Unternehmen haben einen Hang zum Norddeutschen. Auch in Bayern. Ach was, überall in der Welt! Sie werden nämlich immer flacher.

Das ist das Ergebnis von Veränderungen in der Organisation, die in den 1990er-Jahren mit den Begriffen "Lean Management" und "Business Process Reengineering" daherkamen. Klingt nach abgewetzten Beraterfloskeln? Mag sein, doch im Kern stecken darin gute Ideen. Schließlich sollten Hierarchiegebirge in Unternehmen eingeebnet und flache Strukturen geschaffen werden. Mitarbeiter erhielten fortan mehr Eigenverantwortung und eine deutlich abgespeckte Kaskade von Vorgesetzten.
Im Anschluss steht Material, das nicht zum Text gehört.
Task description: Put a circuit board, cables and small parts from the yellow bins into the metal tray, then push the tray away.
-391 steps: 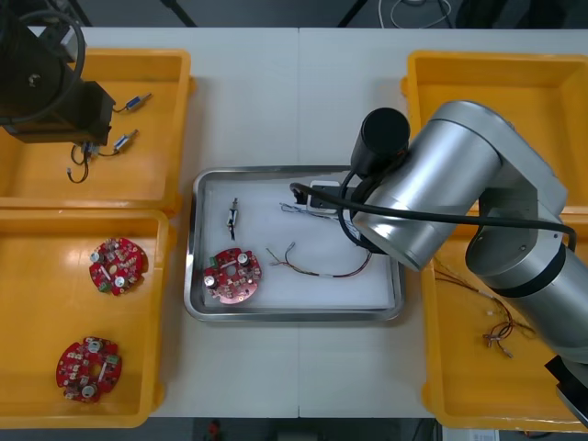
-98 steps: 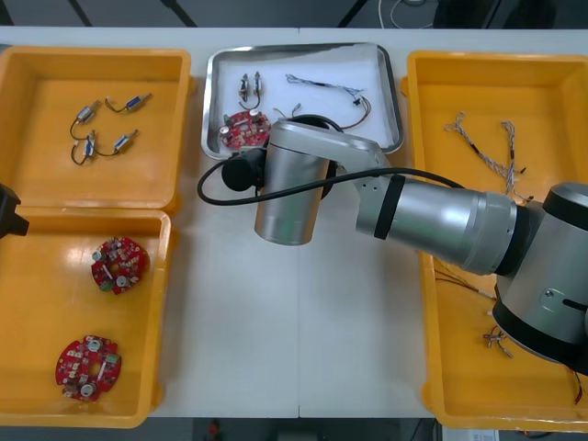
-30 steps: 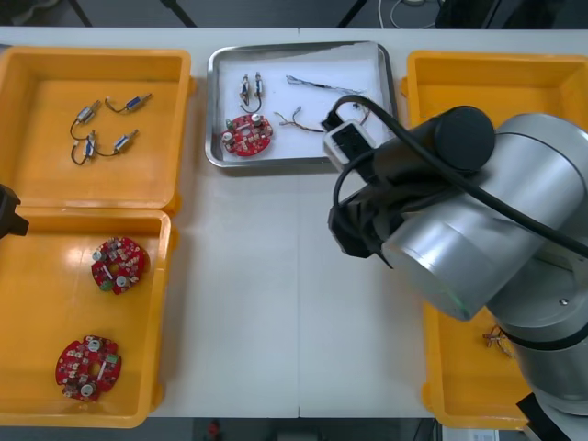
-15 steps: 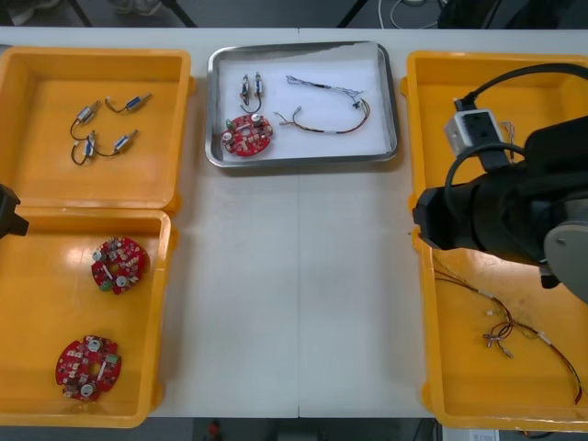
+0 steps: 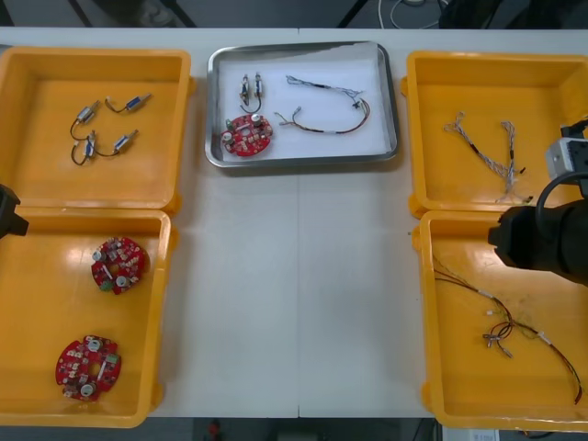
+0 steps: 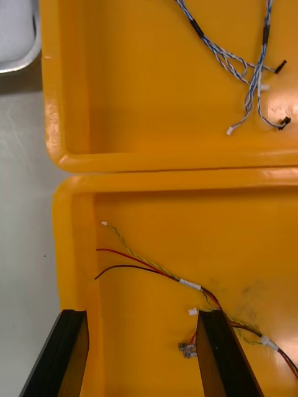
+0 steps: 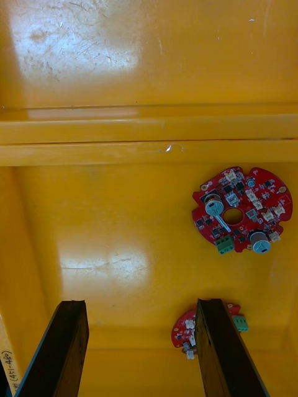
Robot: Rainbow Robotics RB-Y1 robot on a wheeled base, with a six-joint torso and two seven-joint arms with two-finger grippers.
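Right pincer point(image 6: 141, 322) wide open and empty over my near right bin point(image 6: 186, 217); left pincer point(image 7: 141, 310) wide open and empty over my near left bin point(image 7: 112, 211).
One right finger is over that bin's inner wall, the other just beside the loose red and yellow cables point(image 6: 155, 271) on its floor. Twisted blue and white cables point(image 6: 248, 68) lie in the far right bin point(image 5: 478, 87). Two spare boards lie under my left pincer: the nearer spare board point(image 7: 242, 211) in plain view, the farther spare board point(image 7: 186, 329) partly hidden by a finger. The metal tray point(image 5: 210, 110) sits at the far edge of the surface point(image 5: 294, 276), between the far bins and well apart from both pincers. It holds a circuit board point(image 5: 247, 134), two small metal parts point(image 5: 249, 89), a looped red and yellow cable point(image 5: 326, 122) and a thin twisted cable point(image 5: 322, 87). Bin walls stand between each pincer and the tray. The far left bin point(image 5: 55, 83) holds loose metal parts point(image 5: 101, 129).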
Dadurch sollte die Wertschöpfungskette effizienter aufgestellt und Verschwendung von Ressourcen eingedämmt werden.

Tolles Konzept! Jedenfalls in der Theorie. In der Praxis sieht das allerdings oft anders aus.

- Immer mehr Leute sind einer einzigen Person unterstellt; dabei gilt die persönliche Führung von mehr als zehn Mitarbeitern bei Fachleuten als problematisch.

- Jeder ist für seinen Bereich verantwortlich - und niemand weiß genau, wer was genau macht.

- Parallele Projektverantwortlichkeiten stehen in Konkurrenz miteinander oder mit Aufgaben in der Abteilung - und wieder weiß niemand so genau, wer was macht und wer eigentlich das Sagen hat.

- Unklare Stellvertreter- und Nachfolgeregelungen sorgen für fröhliches Chaos in der Organisation und sind ein steter Quell der Demotivation von Mitarbeitern.

Erkennen Sie Ihr Unternehmen wieder in dieser eindrucksvollen Erfolgsbilanz flacher Strukturen? Keine Sorge, ich plädiere nicht für eine aufgeblähte Hierarchie der Unfähigen. Aber eine Welt, in der sich Unternehmen ständig neuen Herausforderungen stellen müssen und die eine hohe Handlungs- und Innovationsbereitschaft erfordert, braucht klare Führung auf allen Ebenen.

Täusche ich mich oder reagieren viele Unternehmen auf die permanenten Veränderungen neuer Märkte und Technik mit organisatorischem Chaos? Wir restrukturieren uns kaputt. Schlank und unorganisiert ist wohl doch etwas anderes als straff und strukturiert. Menschen brauchen die Sicherheit, die klare Organigramme mit sich bringen. Sie müssen wissen, wer welche Kompetenzen und Aufgaben hat. Nur wenn diese Verantwortlichkeiten geklärt sind, ist erfolgreiches gemeinsames Handeln für ein Ziel möglich.